• EXERCISE OBJECTIVE:
The entries are to be repeated in full, without any change.

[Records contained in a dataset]
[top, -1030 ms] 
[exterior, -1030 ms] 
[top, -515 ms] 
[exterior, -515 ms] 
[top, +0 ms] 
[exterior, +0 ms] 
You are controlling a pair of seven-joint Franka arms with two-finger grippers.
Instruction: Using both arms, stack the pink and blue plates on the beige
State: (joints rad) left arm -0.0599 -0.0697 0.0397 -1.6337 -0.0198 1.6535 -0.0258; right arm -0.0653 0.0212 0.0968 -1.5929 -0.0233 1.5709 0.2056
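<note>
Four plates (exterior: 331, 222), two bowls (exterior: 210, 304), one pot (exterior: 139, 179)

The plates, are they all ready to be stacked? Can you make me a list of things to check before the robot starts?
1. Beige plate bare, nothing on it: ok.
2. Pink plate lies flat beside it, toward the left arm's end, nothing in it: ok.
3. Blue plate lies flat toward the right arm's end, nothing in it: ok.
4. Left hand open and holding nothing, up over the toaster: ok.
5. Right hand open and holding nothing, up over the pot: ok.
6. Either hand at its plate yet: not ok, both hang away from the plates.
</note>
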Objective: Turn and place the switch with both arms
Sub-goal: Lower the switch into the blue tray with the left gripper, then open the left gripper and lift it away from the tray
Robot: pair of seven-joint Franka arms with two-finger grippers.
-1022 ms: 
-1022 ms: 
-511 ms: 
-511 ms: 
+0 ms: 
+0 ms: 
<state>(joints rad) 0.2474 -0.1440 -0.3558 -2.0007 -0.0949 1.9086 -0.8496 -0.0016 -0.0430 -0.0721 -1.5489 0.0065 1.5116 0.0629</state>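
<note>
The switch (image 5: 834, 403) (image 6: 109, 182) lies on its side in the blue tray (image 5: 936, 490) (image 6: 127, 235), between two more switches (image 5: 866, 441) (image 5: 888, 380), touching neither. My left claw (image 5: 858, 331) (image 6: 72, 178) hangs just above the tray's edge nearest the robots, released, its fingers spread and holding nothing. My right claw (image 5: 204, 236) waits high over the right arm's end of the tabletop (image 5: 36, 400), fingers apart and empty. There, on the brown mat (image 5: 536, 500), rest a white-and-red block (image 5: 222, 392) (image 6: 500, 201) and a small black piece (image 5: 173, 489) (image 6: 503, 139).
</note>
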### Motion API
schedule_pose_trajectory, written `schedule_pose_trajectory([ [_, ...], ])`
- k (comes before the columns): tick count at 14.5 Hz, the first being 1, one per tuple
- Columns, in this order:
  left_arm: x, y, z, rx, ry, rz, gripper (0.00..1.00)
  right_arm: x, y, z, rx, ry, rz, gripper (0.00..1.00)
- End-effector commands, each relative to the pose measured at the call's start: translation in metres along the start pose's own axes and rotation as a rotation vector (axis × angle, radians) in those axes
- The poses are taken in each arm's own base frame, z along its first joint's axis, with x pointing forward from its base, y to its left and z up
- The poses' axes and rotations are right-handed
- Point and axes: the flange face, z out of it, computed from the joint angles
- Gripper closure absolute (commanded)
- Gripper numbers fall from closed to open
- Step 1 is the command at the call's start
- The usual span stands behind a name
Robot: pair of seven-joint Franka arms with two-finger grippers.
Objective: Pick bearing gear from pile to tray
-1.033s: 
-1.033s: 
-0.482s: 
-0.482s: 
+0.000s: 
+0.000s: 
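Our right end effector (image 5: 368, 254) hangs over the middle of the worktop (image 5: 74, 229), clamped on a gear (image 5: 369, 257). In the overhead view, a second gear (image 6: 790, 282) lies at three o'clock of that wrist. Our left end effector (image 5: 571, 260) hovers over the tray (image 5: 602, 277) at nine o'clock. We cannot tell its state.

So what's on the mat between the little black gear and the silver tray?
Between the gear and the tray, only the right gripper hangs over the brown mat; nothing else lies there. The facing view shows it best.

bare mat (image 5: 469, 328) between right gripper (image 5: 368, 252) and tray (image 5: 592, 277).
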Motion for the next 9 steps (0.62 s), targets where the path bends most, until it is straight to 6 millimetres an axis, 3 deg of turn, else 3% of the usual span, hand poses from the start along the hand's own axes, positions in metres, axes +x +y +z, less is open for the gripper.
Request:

• ANSWER TO THIS TASK:
[top, -1030 ms] 
[exterior, -1030 ms] 
[top, -515 ms] 
[exterior, -515 ms] 
[top, +0 ms] 
[exterior, +0 ms] 
You are controlling a pair of seven-joint Franka arms with two-finger grippers.
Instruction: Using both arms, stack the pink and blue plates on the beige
State: (joints rad) left arm -0.0599 -0.0697 0.0397 -1.6337 -0.0198 1.6535 -0.0258; right arm -0.0653 0.0212 0.0968 -1.5929 -0.0233 1.5709 0.2056
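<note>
Four plates (exterior: 331, 222), two bowls (exterior: 210, 304), one pot (exterior: 139, 179)

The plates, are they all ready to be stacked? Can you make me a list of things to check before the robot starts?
1. Beige plate bare, nothing on it: ok.
2. Pink plate lies flat beside it, toward the left arm's end, nothing in it: ok.
3. Blue plate lies flat toward the right arm's end, nothing in it: ok.
4. Left hand open and holding nothing, up over the toaster: ok.
5. Right hand open and holding nothing, up over the pot: ok.
6. Either hand at its plate yet: not ok, both hang away from the plates.
</note>
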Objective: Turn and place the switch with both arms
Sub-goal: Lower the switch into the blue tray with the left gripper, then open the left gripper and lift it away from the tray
Robot: pair of seven-joint Franka arms with two-finger grippers.
-1022 ms: 
-1022 ms: 
-511 ms: 
-511 ms: 
+0 ms: 
+0 ms: 
<state>(joints rad) 0.2474 -0.1440 -0.3558 -2.0007 -0.0949 1.9086 -0.8496 -0.0016 -0.0430 -0.0721 -1.5489 0.0065 1.5116 0.0629</state>
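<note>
The switch (image 5: 834, 403) (image 6: 109, 182) lies on its side in the blue tray (image 5: 936, 490) (image 6: 127, 235), between two more switches (image 5: 866, 441) (image 5: 888, 380), touching neither. My left claw (image 5: 858, 331) (image 6: 72, 178) hangs just above the tray's edge nearest the robots, released, its fingers spread and holding nothing. My right claw (image 5: 204, 236) waits high over the right arm's end of the tabletop (image 5: 36, 400), fingers apart and empty. There, on the brown mat (image 5: 536, 500), rest a white-and-red block (image 5: 222, 392) (image 6: 500, 201) and a small black piece (image 5: 173, 489) (image 6: 503, 139).
</note>
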### Motion API
schedule_pose_trajectory, written `schedule_pose_trajectory([ [_, ...], ])`
- k (comes before the columns): tick count at 14.5 Hz, the first being 1, one per tuple
- Columns, in this order:
  left_arm: x, y, z, rx, ry, rz, gripper (0.00..1.00)
  right_arm: x, y, z, rx, ry, rz, gripper (0.00..1.00)
- End-effector commands, each relative to the pose measured at the call's start: translation in metres along the start pose's own axes and rotation as a rotation vector (axis × angle, radians) in those axes
- The poses are taken in each arm's own base frame, z along its first joint's axis, with x pointing forward from its base, y to its left and z up
- The poses' axes and rotations are right-handed
- Point and axes: the flange face, z out of it, computed from the joint angles
- Gripper closure absolute (commanded)
- Gripper numbers fall from closed to open
- Step 1 is the command at the call's start
- The usual span stands behind a name
Robot: pair of seven-joint Franka arms with two-finger grippers.
Objective: Pick bearing gear from pile to tray
-1.033s: 
-1.033s: 
-0.482s: 
-0.482s: 
+0.000s: 
+0.000s: 
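Our right end effector (image 5: 368, 254) hangs over the middle of the worktop (image 5: 74, 229), clamped on a gear (image 5: 369, 257). In the overhead view, a second gear (image 6: 790, 282) lies at three o'clock of that wrist. Our left end effector (image 5: 571, 260) hovers over the tray (image 5: 602, 277) at nine o'clock. We cannot tell its state.

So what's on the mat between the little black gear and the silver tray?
Between the gear and the tray, only the right gripper hangs over the brown mat; nothing else lies there. The facing view shows it best.

bare mat (image 5: 469, 328) between right gripper (image 5: 368, 252) and tray (image 5: 592, 277).
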Motion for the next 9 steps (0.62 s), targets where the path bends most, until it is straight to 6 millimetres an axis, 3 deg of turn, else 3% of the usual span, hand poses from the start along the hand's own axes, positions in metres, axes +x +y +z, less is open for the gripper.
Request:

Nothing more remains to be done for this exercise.